For CT examinations, either multi-slice CT (MSCT) or cone-beam CT for dental use (CBCT) can be employed. With the latest scanners for both of these approaches, the images are composed of tiny isotropic-voxel-assembled data, so the object can be observed in arbitrary sections with a quality similar to that of the axial images [12]. For evaluating the mandible, curved multi-planar reconstruction (MPR) is usually performed using a dental CT reformatting program [5]. Dental CT was originally developed for implant planning, and can provide two types of sectional image: paraxial and panoramic (cross-sectional) views. Using these images, clinicians can determine the available bone size, and the location of the mandibular canal [4]. The latest version of dental CT has the function of “Outlining the Mandibular Canal in the Panoramic View”. This is the function in which the course of the mandibular canal is automatically drawn on the paraxial view, by identifying it on the panoramic view.
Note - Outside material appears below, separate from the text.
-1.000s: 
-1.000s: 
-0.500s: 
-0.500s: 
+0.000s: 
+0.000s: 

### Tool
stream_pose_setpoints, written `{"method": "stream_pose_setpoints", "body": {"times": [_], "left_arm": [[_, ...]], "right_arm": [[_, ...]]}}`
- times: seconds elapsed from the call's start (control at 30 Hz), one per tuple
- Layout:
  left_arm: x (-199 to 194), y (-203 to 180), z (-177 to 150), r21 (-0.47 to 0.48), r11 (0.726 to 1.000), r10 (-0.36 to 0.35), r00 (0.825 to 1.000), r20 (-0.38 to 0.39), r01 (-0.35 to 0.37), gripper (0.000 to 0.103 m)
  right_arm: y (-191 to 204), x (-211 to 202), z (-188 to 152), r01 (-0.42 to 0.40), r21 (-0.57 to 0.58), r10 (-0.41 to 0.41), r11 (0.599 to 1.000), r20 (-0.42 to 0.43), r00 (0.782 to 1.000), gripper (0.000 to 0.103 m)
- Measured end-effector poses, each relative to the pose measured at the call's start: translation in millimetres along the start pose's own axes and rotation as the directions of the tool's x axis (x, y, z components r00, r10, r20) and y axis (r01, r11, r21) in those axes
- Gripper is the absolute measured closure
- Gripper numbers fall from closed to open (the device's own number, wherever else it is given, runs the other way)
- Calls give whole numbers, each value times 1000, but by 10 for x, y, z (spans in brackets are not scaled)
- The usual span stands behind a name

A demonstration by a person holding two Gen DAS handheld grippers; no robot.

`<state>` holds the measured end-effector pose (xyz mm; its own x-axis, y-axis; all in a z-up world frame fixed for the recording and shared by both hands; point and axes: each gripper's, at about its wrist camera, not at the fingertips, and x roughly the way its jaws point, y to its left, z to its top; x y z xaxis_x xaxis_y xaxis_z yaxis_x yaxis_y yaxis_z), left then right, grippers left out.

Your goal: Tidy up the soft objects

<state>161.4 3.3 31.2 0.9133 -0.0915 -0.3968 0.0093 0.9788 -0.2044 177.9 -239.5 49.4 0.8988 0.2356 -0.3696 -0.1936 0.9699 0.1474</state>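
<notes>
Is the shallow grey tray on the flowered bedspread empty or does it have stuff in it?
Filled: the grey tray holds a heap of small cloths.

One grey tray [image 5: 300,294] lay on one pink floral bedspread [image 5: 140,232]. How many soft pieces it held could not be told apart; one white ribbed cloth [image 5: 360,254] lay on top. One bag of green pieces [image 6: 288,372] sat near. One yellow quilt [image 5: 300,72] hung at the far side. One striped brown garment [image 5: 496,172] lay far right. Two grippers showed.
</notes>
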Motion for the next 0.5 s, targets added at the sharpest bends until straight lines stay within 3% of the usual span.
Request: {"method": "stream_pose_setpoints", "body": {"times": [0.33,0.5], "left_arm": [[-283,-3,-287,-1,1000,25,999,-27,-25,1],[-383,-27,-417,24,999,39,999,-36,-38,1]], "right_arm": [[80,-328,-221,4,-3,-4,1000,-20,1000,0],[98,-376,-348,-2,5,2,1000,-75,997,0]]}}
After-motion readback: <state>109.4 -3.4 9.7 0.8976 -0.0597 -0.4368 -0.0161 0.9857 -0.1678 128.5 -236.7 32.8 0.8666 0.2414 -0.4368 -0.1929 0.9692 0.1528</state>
We sometimes encounter cases in which the mandibular canal is poorly visualized on dental CT cross-sectional images. Although there have been several studies evaluating the visibility of the mandibular canal on dental CT images, they mostly evaluated it on paraxial views alone [5, 9]. The aim of this study was to compare the panoramic and paraxial views of dental CT reformatted images in terms of detecting the mandibular canal, and to evaluate the usefulness of the function of “Outlining the Mandibular Canal in the Panoramic View”.
Methods
Patients
The study population included 155 consecutive patients, who underwent MSCT examination for treatment of dental implant to the mandible at the Dental hospital in July and August, 2011. The patients consisted of 102 females and 53 males, with a mean age of 53.9 years. The exclusion criterion from this study was the presence of lesions reaching the mandibular canal, although we did not encounter such cases in this series. This was a retrospective study using the clinical data that had been archived on the image server at our hospital.
MSCT examination
MSCT examination was performed using a Somatom Sensation 64 scanner (Siemens, Forchheim, Germany). Patients were scanned in a supine position, with the scanning plane parallel to their occlusal plane. The scanning parameters were as follows: tube voltage of 120 kV, tube current of 90 effective mAs, collimation of 64 × 0.6 mm and pitch of 0.9. These parameters had been determined based on the low dose technique, and the effective dose per an examination was estimated at approximately 240 μSv [11]. After scanning, 0.6-mm-thick axial images were reconstructed with 0.3 mm increments using a bone kernel of H70h. Using these axial images, curved MPR was performed using a dental CT reformatted program (Siemens), and both panoramic and paraxial cross-sectional views of the mandible were obtained. The reference curve was set to connect the mandibular foramen and the mental foramen, being harmonized to the dental arch. Both paraxial and panoramic views were reconstructed with 1 mm thickness and 1 mm increment. Panoramic and paraxial views were separately printed on film using a dry laser imager DryPix7000 (Fuji Film Medical Co. Ltd., Tokyo Japan) with a magnification of 1.0. The parameters of the imager were fixed to 100 μm pixel size and 14-bit gradation, which had sufficient image quality for observation. In all cases, the window width and the window center were set to 3,700 and 500 HU, respectively.
Evaluation of images
Dental CT images of 155 cases (310 sides) were evaluated for the detectability of the mandibular canal by two raters. On each of the panoramic and paraxial views, the detectability of the canal was evaluated using a 5-point rating scale as shown in Table 1. Because we attempted to evaluate the validity of dental CT images in a clinical setting, the whole mandibular canal was defined as ranging from the mental foramen to the lateral end of the molar region. With this rating scale, cases scored as 4 or 5 were considered to be acceptable for preplanning of implant surgery, whereas those scored as 1, 2 or 3 were unacceptable.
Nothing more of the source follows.